Arthur se había vestido y estaba atándose los zapatos cuando su mirada descubrió un pequeño tubo de vidrio que había bajo la cama. Lo cogió y leyó las letras blancas de la ampolla: KUP EMD 0,25 TMD 0,1.
¿Qué significaba eso?
Los policías lo apremiaron y Kaminski se guardó el frasco vacío en un bolsillo de su chaqueta. ¡Hella!, fue lo primero que pensó. ¿Qué había hecho con él?
Al pasar delante del espejo que había junto a la puerta de la habitación, una simple hoja rectangular sin enmarcar siquiera, y ver su reflejo, se asustó de su propia imagen: la cara estaba enrojecida como la carne de una sandía y los ojos tenían una mirada fija, cada uno en distinta dirección. Además le costaba trabajo mantenerse de pie.
Su salida del hotel El-Salamek, en cuya puerta le esperaba un tercer agente con un todoterreno de tipo soviético, llamó bastante la atención y Kaminski, que se sentó en la parte de atrás junto a uno de los policías, bajó la cabeza hasta dejarla descansar en los brazos cruzados sobre las rodillas. Se sentía como un delincuente.
El ingeniero se encontraba todavía muy mal cuando el vehículo se puso en movimiento. Tenía la sensación de que extremidades le pesaban como si una plomiza carga tirase hacia abajo y recordó que aquella noche no había bebido apenas.
Mientras el jeep corría haciendo sonar la bocina por las calles polvorientas en dirección norte, a Kaminski se le ocurrió por primera vez la idea de que Hella podía haberle inyectado un narcótico. Metió la mano en el bolsillo y sujetó la ampolla. ¿Pero qué podía conseguir con eso?

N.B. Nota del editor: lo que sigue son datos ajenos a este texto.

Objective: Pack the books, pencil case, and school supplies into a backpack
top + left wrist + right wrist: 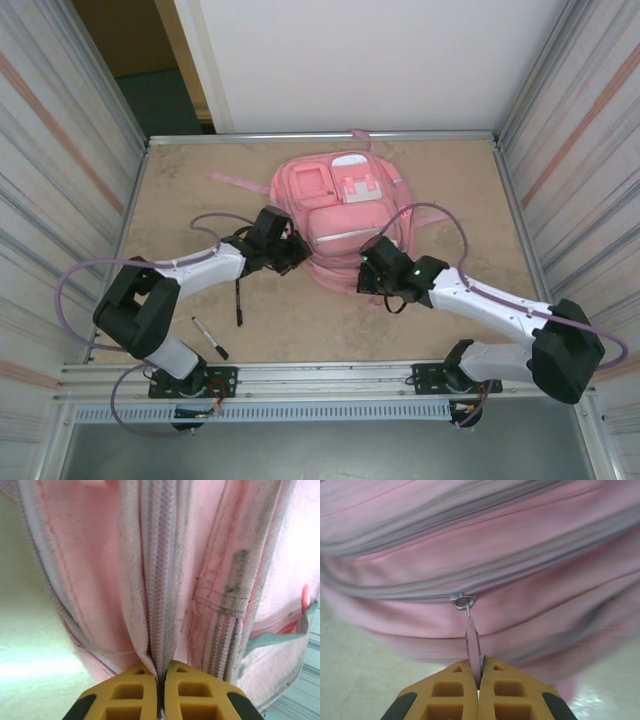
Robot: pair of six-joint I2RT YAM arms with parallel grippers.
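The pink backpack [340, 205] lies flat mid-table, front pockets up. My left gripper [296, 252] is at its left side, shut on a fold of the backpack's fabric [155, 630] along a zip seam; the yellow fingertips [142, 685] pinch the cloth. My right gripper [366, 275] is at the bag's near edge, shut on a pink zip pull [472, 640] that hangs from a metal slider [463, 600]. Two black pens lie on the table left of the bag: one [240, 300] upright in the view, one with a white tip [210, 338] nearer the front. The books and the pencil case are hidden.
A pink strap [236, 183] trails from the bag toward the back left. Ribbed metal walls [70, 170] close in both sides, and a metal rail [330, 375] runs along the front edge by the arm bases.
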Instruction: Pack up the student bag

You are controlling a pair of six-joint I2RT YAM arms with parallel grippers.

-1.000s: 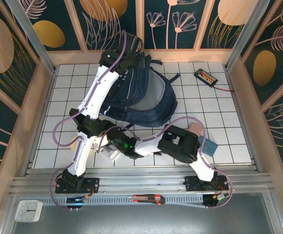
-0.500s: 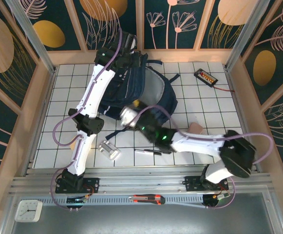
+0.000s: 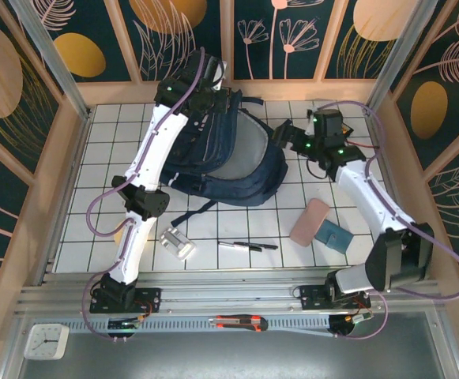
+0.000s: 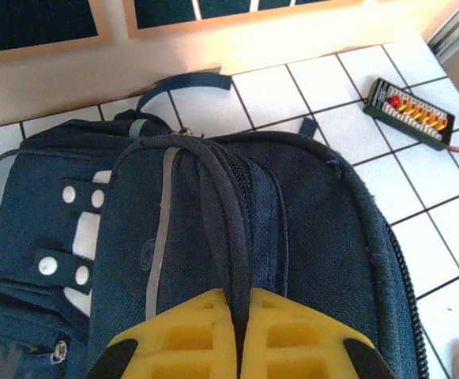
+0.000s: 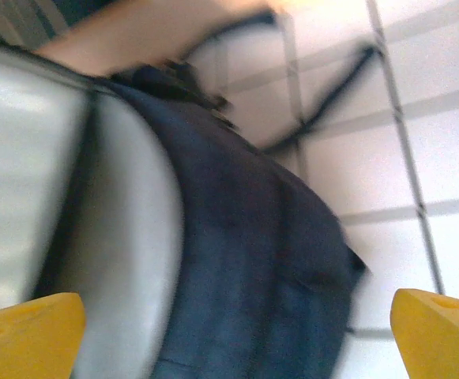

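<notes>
Seen from the left wrist, the left gripper (image 4: pixel 239 341) is clamped on the navy student bag's (image 4: pixel 316 229) strap (image 4: pixel 223 197). The right gripper (image 5: pixel 229 332) is spread wide.

1 student bag (image 3: pixel 249 185) lies on the 1 bench (image 3: pixel 103 158), its top strap pinched between the 2 left fingers (image 4: pixel 182 339). 1 black charger board (image 4: pixel 409 113) sits beyond those fingers, to their right. The 2 right fingers (image 5: pixel 24 332) stand wide apart over the bag. Well away from both pairs of fingers lie 1 pen (image 3: pixel 247 246), 1 pink case (image 3: pixel 310 222), 1 teal box (image 3: pixel 334 237) and 1 silver block (image 3: pixel 178 243). Farther still from the fingers, off the bench, rest 1 utility knife (image 3: pixel 241 322) and 1 clock (image 3: pixel 46 341).
</notes>
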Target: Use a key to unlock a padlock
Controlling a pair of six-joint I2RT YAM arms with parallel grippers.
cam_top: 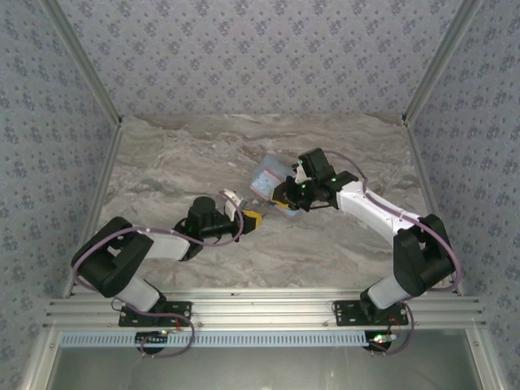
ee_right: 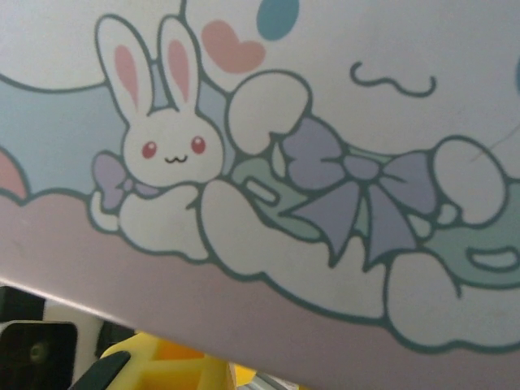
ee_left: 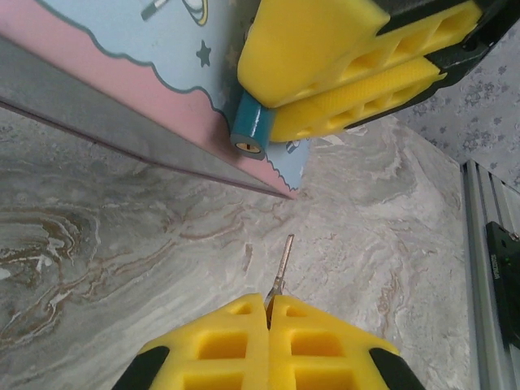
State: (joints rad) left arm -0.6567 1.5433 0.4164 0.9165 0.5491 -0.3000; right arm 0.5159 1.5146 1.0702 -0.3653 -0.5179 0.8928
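Looking at the pale-blue tin [ee_left: 122,49] with the bunny lid, I see the right claw [ee_left: 264,104] right at its edge. Its yellow fingers [ee_left: 325,49] are squeezed tight on the padlock [ee_left: 249,130], a tiny dark-blue lock. The lock is touching the tin's pink edge or just in front of it; I cannot tell which. Its round end with a little hole points away from the tin, toward the left claw [ee_left: 268,302]. The left claw is clenched on the key [ee_left: 283,262], a thin metal one. The key's tip points at the tin and the lock but is apart from both, over the grey marble table [ee_left: 106,252]. Seen from above, the two claws are close together beside the tin's near corner.
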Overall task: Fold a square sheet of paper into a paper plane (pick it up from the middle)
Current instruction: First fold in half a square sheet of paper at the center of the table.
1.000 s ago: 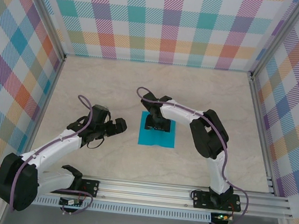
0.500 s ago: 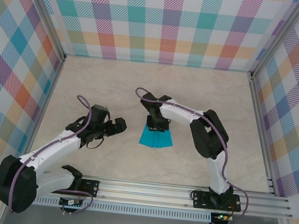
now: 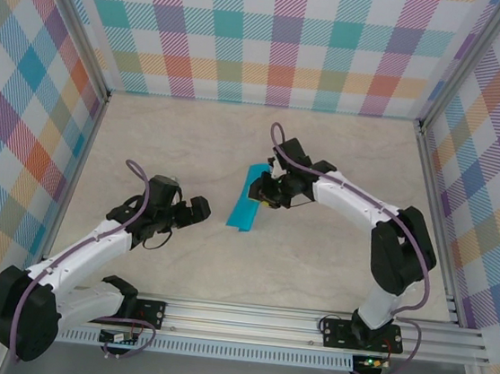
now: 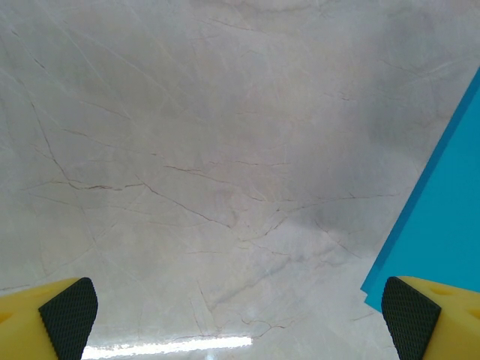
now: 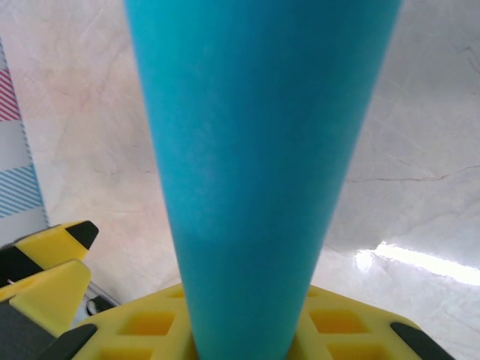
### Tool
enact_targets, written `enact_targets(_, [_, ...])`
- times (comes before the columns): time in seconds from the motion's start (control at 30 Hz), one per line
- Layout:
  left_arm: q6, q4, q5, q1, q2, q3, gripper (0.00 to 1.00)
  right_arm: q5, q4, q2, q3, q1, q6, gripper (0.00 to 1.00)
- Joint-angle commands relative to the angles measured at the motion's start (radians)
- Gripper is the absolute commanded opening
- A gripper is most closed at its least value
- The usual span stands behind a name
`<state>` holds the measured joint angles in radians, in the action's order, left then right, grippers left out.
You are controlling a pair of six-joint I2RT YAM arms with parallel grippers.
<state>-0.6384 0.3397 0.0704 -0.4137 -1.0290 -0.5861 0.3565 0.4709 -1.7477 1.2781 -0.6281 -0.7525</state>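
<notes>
The square sheet of paper (image 3: 246, 203) is teal-blue and hangs doubled over as a narrow slanted strip above the middle of the table. My right gripper (image 3: 268, 192) is shut on its upper right part. In the right wrist view the sheet (image 5: 255, 150) rises from between the yellow fingers (image 5: 142, 326) and widens away from the camera. My left gripper (image 3: 196, 210) stands open just left of the sheet's lower end, nothing between its pads (image 4: 67, 315). The sheet's edge (image 4: 442, 217) shows at the right of the left wrist view, next to the right pad.
The marble-patterned table (image 3: 344, 153) is closed in by plaid walls (image 3: 276, 37) at the back and both sides. An aluminium rail (image 3: 262, 319) with both arm bases runs along the near edge.
The right gripper closed on the flat sheet and lifted it, the arm swinging right. The sheet went from a flat square to a narrow hanging strip. The left arm barely moved.
</notes>
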Motion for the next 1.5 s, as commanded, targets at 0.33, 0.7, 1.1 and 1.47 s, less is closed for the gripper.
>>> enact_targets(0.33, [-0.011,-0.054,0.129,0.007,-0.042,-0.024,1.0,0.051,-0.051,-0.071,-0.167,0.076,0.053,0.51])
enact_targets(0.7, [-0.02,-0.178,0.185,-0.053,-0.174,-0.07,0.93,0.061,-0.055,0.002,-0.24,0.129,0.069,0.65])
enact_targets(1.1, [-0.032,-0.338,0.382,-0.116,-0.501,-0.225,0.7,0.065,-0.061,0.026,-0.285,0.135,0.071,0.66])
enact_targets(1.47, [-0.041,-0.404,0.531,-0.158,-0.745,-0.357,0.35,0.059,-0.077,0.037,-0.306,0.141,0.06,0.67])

El todoterreno se detuvo frente a la entrada principal del nuevo hospital. Un egipcio bien vestido los esperaba se presentó como Hassan Nagi y le informó de que estaba a cargo del caso.

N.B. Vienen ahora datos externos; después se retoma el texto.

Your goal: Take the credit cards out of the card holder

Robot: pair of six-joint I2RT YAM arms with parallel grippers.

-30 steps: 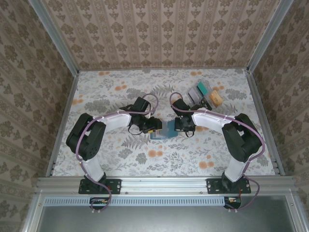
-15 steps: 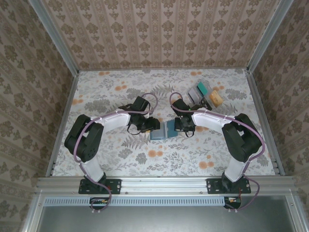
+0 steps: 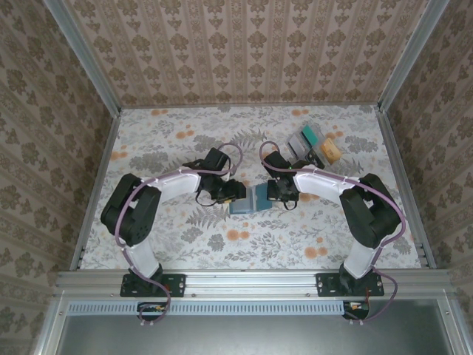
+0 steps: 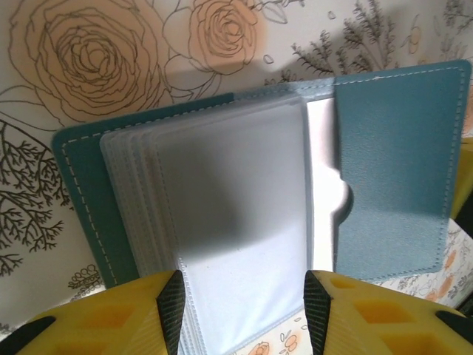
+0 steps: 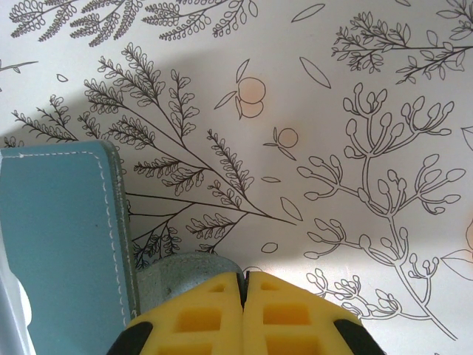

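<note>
Overhead and wrist views, card holder opened. Against the overhead view of a second ago, we see the left end effector (image 3: 230, 194) drawn slightly toward frame left. This uncovers more of the card holder (image 3: 250, 201), which now reads as two slate-blue panels lying flat at the centre of the worktop (image 3: 185, 244). Over the last half second we find almost no further movement.

In the left wrist view the left end effector (image 4: 244, 314) stands roughly half open. A fanned stack of clear sleeves (image 4: 236, 222) rises between its fingers from the card holder (image 4: 392, 163). We cannot tell whether the pads actually clamp the stack. A pale card (image 4: 324, 185) shows in the slot of the right-hand panel, so we judge that the credit cards are not yet out.

In the right wrist view the right end effector (image 5: 244, 296) is fully closed. It sits just beside the edge of the card holder (image 5: 59, 237) and appears to pin it down. Overhead, it (image 3: 281, 196) lies at the holder's right margin. Loose cards (image 3: 314, 144) lie well apart at upper right.

We take this as exposure complete, with extraction next.
</note>
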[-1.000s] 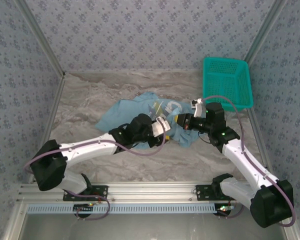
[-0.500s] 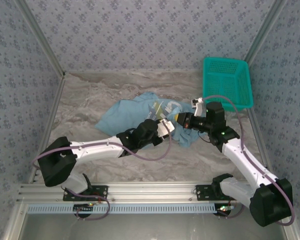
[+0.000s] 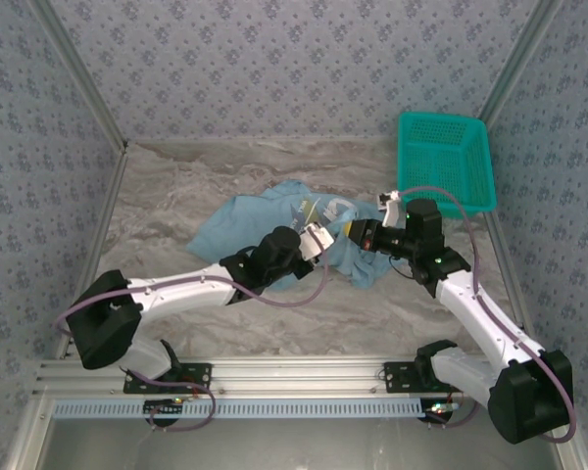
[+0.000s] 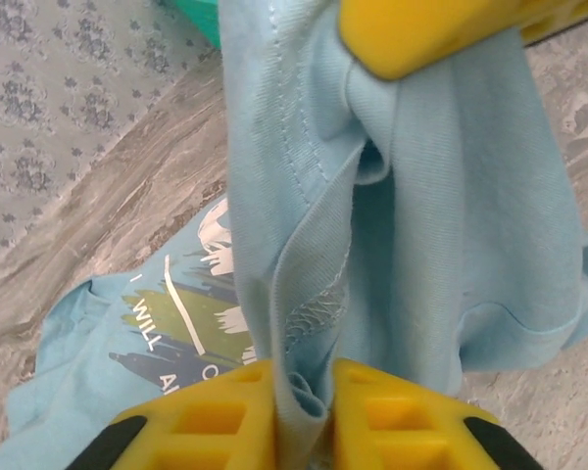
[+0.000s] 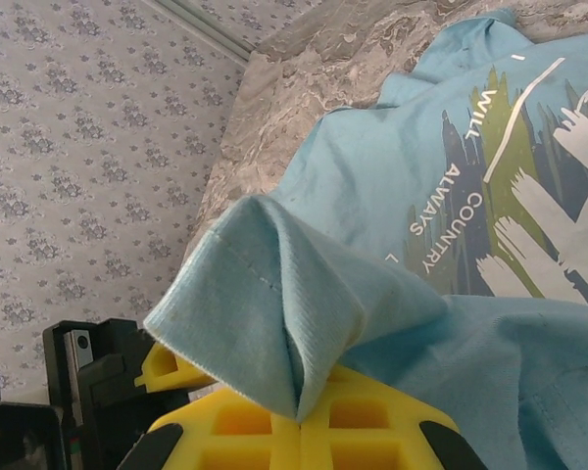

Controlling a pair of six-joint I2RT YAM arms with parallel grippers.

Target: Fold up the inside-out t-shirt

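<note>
Near the middle of the table, the t-shirt is lying rumpled with its print facing up, close to the basket but outside it. The left gripper is pinching a stitched fold of the cloth, and the right gripper is clamping a bunched edge just beside it. The fabric is looking light, soft and limp, so it is likely going to sag and slip; seams and hems are probably offering the firmest hold.
</note>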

– ¿Qué caso? -quiso saber Arthur Kaminski, pero el inspector no le respondió, sonrió como quien está enterado de todo e hizo un gesto con la mano indicándole que lo siguiera.
Los dos policías vestidos de blanco marcharon tras ellos.

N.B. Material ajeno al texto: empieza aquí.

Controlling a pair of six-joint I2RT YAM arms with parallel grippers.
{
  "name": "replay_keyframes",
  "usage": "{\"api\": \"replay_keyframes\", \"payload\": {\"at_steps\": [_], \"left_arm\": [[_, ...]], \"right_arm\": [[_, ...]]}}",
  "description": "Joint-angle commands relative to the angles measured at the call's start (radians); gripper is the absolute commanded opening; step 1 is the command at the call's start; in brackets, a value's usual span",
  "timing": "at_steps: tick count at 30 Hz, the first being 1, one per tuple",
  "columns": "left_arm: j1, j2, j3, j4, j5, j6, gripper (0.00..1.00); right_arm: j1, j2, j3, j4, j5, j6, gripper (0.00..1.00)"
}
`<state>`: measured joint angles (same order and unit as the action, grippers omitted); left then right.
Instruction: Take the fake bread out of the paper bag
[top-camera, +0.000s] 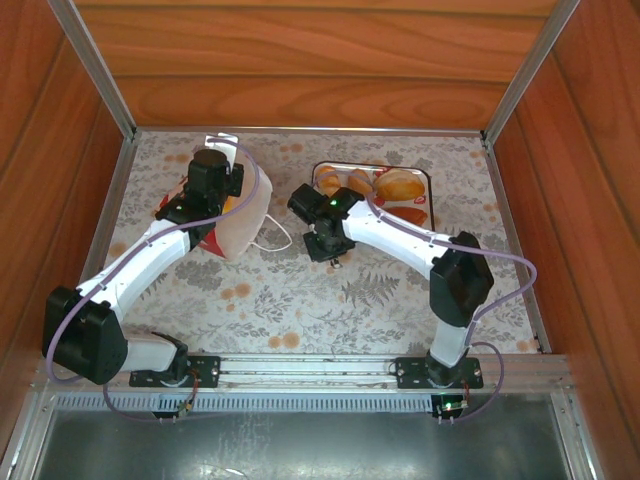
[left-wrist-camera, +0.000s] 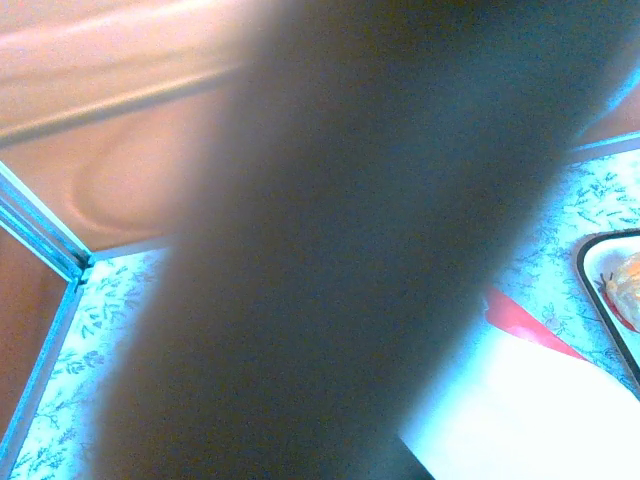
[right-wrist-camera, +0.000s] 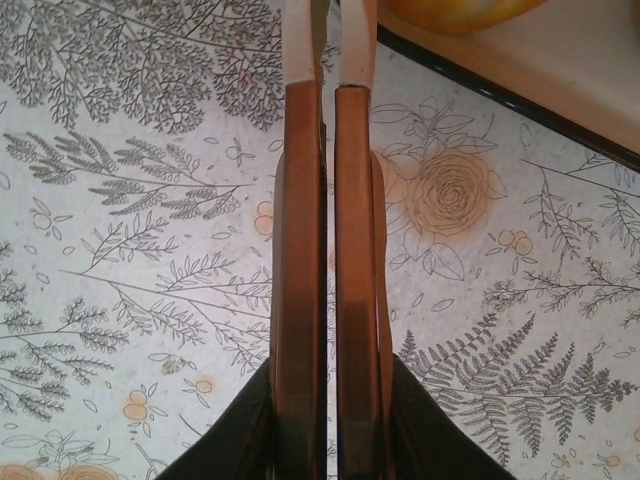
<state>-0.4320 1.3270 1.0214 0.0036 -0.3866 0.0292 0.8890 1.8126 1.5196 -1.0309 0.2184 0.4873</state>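
Broadly, a flower-print table boxed in by wooden walls at left, back and right, with metal posts in the two back corners and a rail along the near edge. Most open cloth across the near half and in the back right corner beyond the tray; little room along the left wall.

Left arm stretched from the near left corner toward the back left, close to that wall. Right arm bent in from the near right, elbow well off the right wall.

White tray with a dark rim at back centre-right, just beyond the right wrist. The paper bag tipped over at back left, red band low on its near side, beside the tray but not touching.

The fake bread on the tray, several golden pieces side by side; an orange patch at the bag's mouth, too hidden to name.

Left gripper at the top of the bag, jaws together; no telling whether paper is pinched, with a dark blur across its own camera. Right gripper over bare cloth between bag and tray, fingers pressed together on nothing, tips at the tray's rim.

Thin cord handle looped on the cloth between bag and right gripper.
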Motion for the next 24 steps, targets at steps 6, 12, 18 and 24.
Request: {"api": "replay_keyframes", "payload": {"at_steps": [6,12,18,24], "left_arm": [[0.008,-0.022,-0.001,0.003,0.008,-0.010,0.00],[0.008,-0.018,0.008,0.003,0.012,-0.008,0.00],[0.008,-0.023,0.005,0.003,0.032,0.000,0.00],[0.008,-0.046,-0.014,0.003,0.119,0.046,0.00]], "right_arm": [[-0.037,-0.015,-0.010,-0.001,0.004,0.010,0.04],[-0.039,0.005,0.019,-0.037,0.055,0.002,0.04],[-0.039,0.014,0.023,-0.025,0.045,-0.002,0.04],[-0.042,-0.025,0.026,-0.029,-0.001,0.011,0.04]]}}
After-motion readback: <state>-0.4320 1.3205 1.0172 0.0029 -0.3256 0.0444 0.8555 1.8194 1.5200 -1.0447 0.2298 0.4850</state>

Sus pasos resonaron por un largo corredor que los condujo hasta una escalera a la derecha, por la que descendieron. Al final de ésta se encontraba otro pasillo que se abría en dirección contraria.
Kaminski no tenía idea de qué le estaba ocurriendo, aún seguía sintiéndose mal y la incertidumbre en la que se hallaba aumentaba su malestar. Se detuvieron delante de una puerta de dos alas con los cristales esmerilados y Nagi llamó. Les abrió la puerta un médico de piel oscura que llevaba un gran delantal de goma blanca y se cubría la cabeza con un gorro del mismo color.